La economía de Belén depende casi completamente del turismo religioso y la peregrinación. Cada año la ciudad es visitada por más de 1.5 millones de personas, principalmente en la temporada de Navidad. Esto proporciona empleo a guías, propietarios de hoteles, restaurantes y numerosos comercios de regalos, que venden atracciones religiosas, olivos y nácar. Sin embargo, esta dependencia hace que la ciudad sea extremadamente vulnerable: cualquier crisis política o pandemia (como COVID-19) paraliza instantáneamente la vida económica. Además, las restricciones en el movimiento de bienes y mano de obra por parte de Israel limitan el desarrollo de otros sectores económicos.
La vida cultural y religiosa: puntos de atracción
La Basílica de la Natividad, Patrimonio de la Humanidad de la UNESCO (desde 2012), ha pasado por una restauración masiva (2013-2020). Sigue siendo el corazón de la ciudad y un ejemplo vibrante de condominio religioso: partes clave de la basílica están bajo la administración de la Iglesia Ortodoxa Griega, la Iglesia Apostólica Armenia y la Iglesia Católica (orden franciscana). El estricto régimen de servicios y el derecho a la limpieza están regulados por el histórico «Statu Quo» (firman otomano de 1852), lo que a veces lleva a tensiones. La famosa «Escalera Inviolada» en la ventana del frente, no movida desde el siglo XIX, es un símbolo visible de este frágil equilibrio.

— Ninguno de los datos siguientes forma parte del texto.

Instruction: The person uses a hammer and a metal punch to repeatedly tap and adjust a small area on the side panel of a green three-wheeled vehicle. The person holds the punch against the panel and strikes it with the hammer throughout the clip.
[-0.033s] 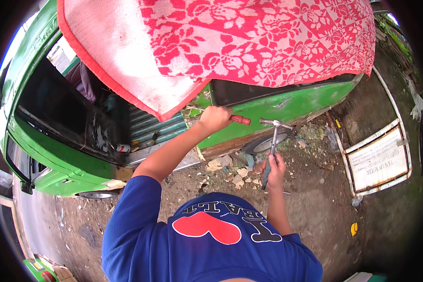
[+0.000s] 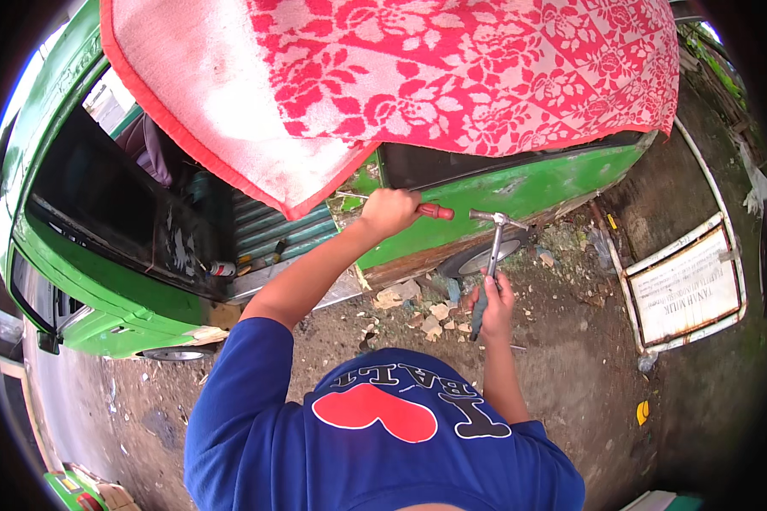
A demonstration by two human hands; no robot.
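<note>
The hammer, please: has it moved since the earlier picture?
Yes, slightly: the hammer shifted up and left in view, judged against the vehicle wheel.

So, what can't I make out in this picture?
All in the head view:
- Middle of the red-handled tool: wrapped by the left hand.
- Its tip: too small.
- Part of the hammer: covered by the right hand.
- Whatever lies beneath the floral blanket.
- The wheel's top: behind the green panel.

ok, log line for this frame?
left hand: gripping red-handled tool | right hand: gripping hammer | hammer head: apart from red-handled tool
</note>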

La Plaza de los Niños (Manger) es la plaza pública principal frente a la basílica. Allí se realiza el desfile oficial de Navidad de la Administración Palestina el 24 de diciembre, que se transmite por todo el mundo. Curiosamente, en Belén hay tres fechas de celebración de la Navidad: el 25 de diciembre (católicos y protestantes), el 7 de enero (ortodoxos, excepto los griegos) y el 6 de enero (armenios). Esto alarga la temporada festiva y muestra la policonfesionalidad de la ciudad.
Los monasterios Latinos, Griegos y Armenios, el «Campo de los Pastores» en Bayt-Sahur y la Cueva del Leche son otras puntos clave del itinerario peregrino.
Belén hoy es una ciudad de contrastes. En la misma calle se pueden ver hoteles de cinco estrellas para turistas y campamentos de refugiados palestinos (como el campamento Dheishe). Restaurantes lujosos se mezclan con talleres, cuyos propietarios se quejan de la falta de mercados de venta. El Muro de Separación, cubierto de graffiti (incluida la famosa obra de Banksy), se ha convertido en un objeto turístico oscuro, recordatorio de un callejón sin salida político.
Belén hoy no es simplemente un «museo al aire libre» o una santuario congelado. Es una ciudad palestina viva, dinámica y compleja, obligada a existir bajo condiciones de ocupación y dependencia económica. Equilibra entre su papel global como centro espiritual que atrae a millones y sus problemas locales de soberanía limitada, cambios demográficos y búsqueda de identidad propia. Su historia sigue escribiéndose no solo en las iglesias, sino también en los Puestos de Control, en oficinas de emigración y en las calles animadas durante la Navidad, donde se mezclan idiomas de oraciones, negociaciones y conversaciones cotidianas de sus habitantes.